20. December 2016

G DATA Security outlook on 2017: Ransomware attacks to rise

SME, critical infrastructure and IoT devices are at the center of attention for attackers.

12/20/2016 | Bochum  Locky, Petya, TeslaCrypt, GoldenEye – ransomware was one of the main topics in IT security in 2016. At the beginning of the year several hospitals made the headlines after being hit with ransomware. There is no reason to sound the “all clear” in 2017. Using this type of malware has proven exceptionally profitable for criminals. As a result of this, more and more advanced ransomware variants are surfacing. G DATA expects to see a rise in those numbers in 2017. Securing critical infrastructure and IoT devices are seen as one of the major IT security challenges for the year. The problem is that many devices which are connected to the web were never designed with internet connections in mind and connectivity was retrofitted later. In the product development cycle of those devices IT security did not play a defining role. Currently, attacks against routers of Deutsche Telekom and against the global company network of ThyssenKrupp have cause major waves in the media.

„Small and medium-sized enterprises need to be on their guard in 2017. The data of those organizations is of special interest to attackers. In many cases, criminals are only noticed when the damage is already done. With the increased need for privacy on one side and the increased demand for IoT devices on the other, the discussion about data protection will be heating up further“, says Tim Berghoff, G DATA Security Evangelist. “Targeted attacks against routers and IoT devices will increase in the future. What we have seen so far is only the tip of the iceberg. We also expect a substantial rise of ransomware cases for 2017. The use of file-encrypting ransomware has proven exceptionally lucrative.”

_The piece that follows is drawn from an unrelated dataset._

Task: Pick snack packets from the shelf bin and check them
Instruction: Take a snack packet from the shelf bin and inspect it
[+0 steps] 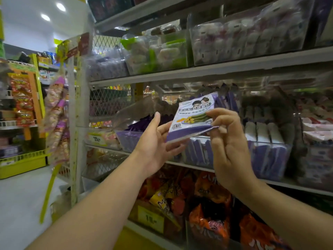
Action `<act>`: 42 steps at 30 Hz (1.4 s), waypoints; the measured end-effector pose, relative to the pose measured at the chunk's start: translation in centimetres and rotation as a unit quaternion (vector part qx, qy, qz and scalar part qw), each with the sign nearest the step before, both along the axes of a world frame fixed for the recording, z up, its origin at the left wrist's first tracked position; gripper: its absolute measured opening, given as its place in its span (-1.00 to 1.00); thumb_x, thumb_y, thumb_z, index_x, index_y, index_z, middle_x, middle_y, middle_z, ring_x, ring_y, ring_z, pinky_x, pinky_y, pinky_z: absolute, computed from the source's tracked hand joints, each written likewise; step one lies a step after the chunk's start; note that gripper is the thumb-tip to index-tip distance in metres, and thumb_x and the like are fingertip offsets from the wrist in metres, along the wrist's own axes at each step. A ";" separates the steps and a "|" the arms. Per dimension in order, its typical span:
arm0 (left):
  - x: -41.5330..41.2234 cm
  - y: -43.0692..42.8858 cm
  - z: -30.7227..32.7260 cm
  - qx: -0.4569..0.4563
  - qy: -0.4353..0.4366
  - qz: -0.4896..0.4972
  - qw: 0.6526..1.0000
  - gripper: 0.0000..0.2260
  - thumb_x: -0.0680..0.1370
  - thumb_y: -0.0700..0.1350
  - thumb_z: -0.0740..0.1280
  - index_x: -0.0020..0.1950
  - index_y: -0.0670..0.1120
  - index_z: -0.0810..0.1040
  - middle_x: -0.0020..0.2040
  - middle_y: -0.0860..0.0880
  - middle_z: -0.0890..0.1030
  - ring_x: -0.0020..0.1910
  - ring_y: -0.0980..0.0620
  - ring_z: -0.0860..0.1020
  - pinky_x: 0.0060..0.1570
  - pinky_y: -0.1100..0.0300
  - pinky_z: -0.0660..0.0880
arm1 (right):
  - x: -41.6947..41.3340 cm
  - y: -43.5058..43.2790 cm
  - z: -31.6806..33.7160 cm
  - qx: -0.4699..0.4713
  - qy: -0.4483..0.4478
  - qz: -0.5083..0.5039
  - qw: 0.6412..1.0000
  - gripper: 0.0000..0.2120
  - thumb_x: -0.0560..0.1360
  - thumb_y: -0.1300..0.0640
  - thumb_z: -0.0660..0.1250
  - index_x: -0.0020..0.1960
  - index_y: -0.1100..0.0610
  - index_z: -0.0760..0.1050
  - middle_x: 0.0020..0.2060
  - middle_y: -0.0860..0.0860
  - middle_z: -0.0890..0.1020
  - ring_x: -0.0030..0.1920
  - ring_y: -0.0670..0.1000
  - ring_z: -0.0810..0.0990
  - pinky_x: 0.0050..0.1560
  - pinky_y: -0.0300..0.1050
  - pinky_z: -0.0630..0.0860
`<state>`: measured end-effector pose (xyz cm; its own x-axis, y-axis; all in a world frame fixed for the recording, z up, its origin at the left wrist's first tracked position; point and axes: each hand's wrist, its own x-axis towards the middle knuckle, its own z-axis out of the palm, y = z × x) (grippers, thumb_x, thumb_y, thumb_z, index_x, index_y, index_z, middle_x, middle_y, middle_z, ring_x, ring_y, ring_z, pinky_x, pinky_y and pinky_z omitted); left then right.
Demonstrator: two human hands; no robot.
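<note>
Premises: retail snack shop. Evidence: tiered metal shelving (216, 69); clear bins (270, 159) stocked with wrapped packets (198, 152); yellow price tag (151, 218) on the lowest bin; hanging snack strips (55, 112) at the shelf end; stocked yellow rack (23, 165) across the aisle.

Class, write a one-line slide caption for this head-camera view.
Left hand supports and right hand pinches a purple-and-white snack packet before a clear shelf bin of matching purple packets.

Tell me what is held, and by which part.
One purple-and-white snack packet: right hand pinches its right edge, left hand supports its lower-left corner from behind.
</note>
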<state>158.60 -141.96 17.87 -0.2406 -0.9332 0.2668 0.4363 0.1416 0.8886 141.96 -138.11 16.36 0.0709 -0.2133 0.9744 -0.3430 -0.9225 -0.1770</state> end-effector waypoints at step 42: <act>6.4 0.5 -18.4 0.146 -0.026 0.145 0.978 -0.71 0.39 -0.10 0.40 0.03 -0.24 0.59 -0.08 -0.20 0.71 -0.17 0.01 0.69 -0.20 0.25 0.62 | 7.4 -4.3 -16.2 0.626 -0.294 0.295 0.660 -0.75 0.30 0.12 0.41 -0.12 0.27 0.55 -0.25 0.25 0.69 -0.31 0.11 0.69 -0.29 -0.03 0.66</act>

IT security forecast for 2017

  • Smartphones in the crosshairs: Mobile operating systems will be a target of increased interest. Hardware-based exploits (such as Drammer) have demonstrated that the lack of a transparent update policy in the Android as well as the iOS ecosystem may turn out to be their Achilles heel.
  • Cyber attacks against critical infrastructure: Numerous parts of what we consider to be critical infrastructure was built at a time when threats from cyber attacks were not a matter of concern. The ongoing digitalization leaves those environments vulnerable. Legacy systems are connected to the web, even though there are either no updates available for them anymore or the updates cannot be installed. We expect attackers to devote more attention to those potentially vulnerable systems.
  • Cloud providers: As more processes and products are becoming available „as a Service“, criminal are expected to be more active in this field, too. By now, “Crimeware as a Service” is a reality. Providers of cloud services are going to take on a more prominent role as targets of online criminals.
  • IoT threats: The Internet of Things will increasingly become a viable attack tool. The first reports of scenarios relying on IoT devices have already been circulated in the media. We can draw a connection here back to smartphones. After all, many of the devices that make up the Internet of Things are controlled or configured using a smartphone or a tablet. For many manufacturers, Security By Design has yet to become a reality in many product development cycles.
  • Health Care under Fire: After some spectacular cases of ransomware attacks against hospitals, things are going to remain interesting for the health care industry in 2017. Apart from malware-based attacks, data protection and privacy is taking center stage. Prevention of data leaks will constitute a major part of the industry’s security efforts.
  • Small and Medium Businesses: attacks against SME are going to remain a major topic for 2017. However, the chances are high that intruders are going to remain undetected. One possible reason for this is the false assumption that one’s own company may be too small or insignificant to be an interesting target.
  • Privacy legislation: On May 25th, 2018 the new EU GDPA will come into effect. It presents some challenges for companies and it will have global ramifications as well. Some consider the GDPA a counter concept to the Safe harbor successor „EU Provacy Shield“. According to GDPA, the confidentiality of data cannot be automatically assumed if they are stored & processed in a US-based cloud infrastructure.
  • Payment systems & Instant Payment: NFC-based payment systems are on the rise. New providers appear constantly and are under tremendous pressure to secure a leading market position. Security is not always the prime concern in this process. From November 10 on, SEPA transactions are going to be performed within 10 seconds of being triggered. This does not leave a lot of room for security checks. Criminals could try and exploit this to get quick access to illegally gained money.
  • Automotive: There have been successful attacks against the on-board systems of vehicles. We expect to see more reports emerging in 2017. While we do not expect those attacks to be performed with criminal intent, some of the findings will make the headlines.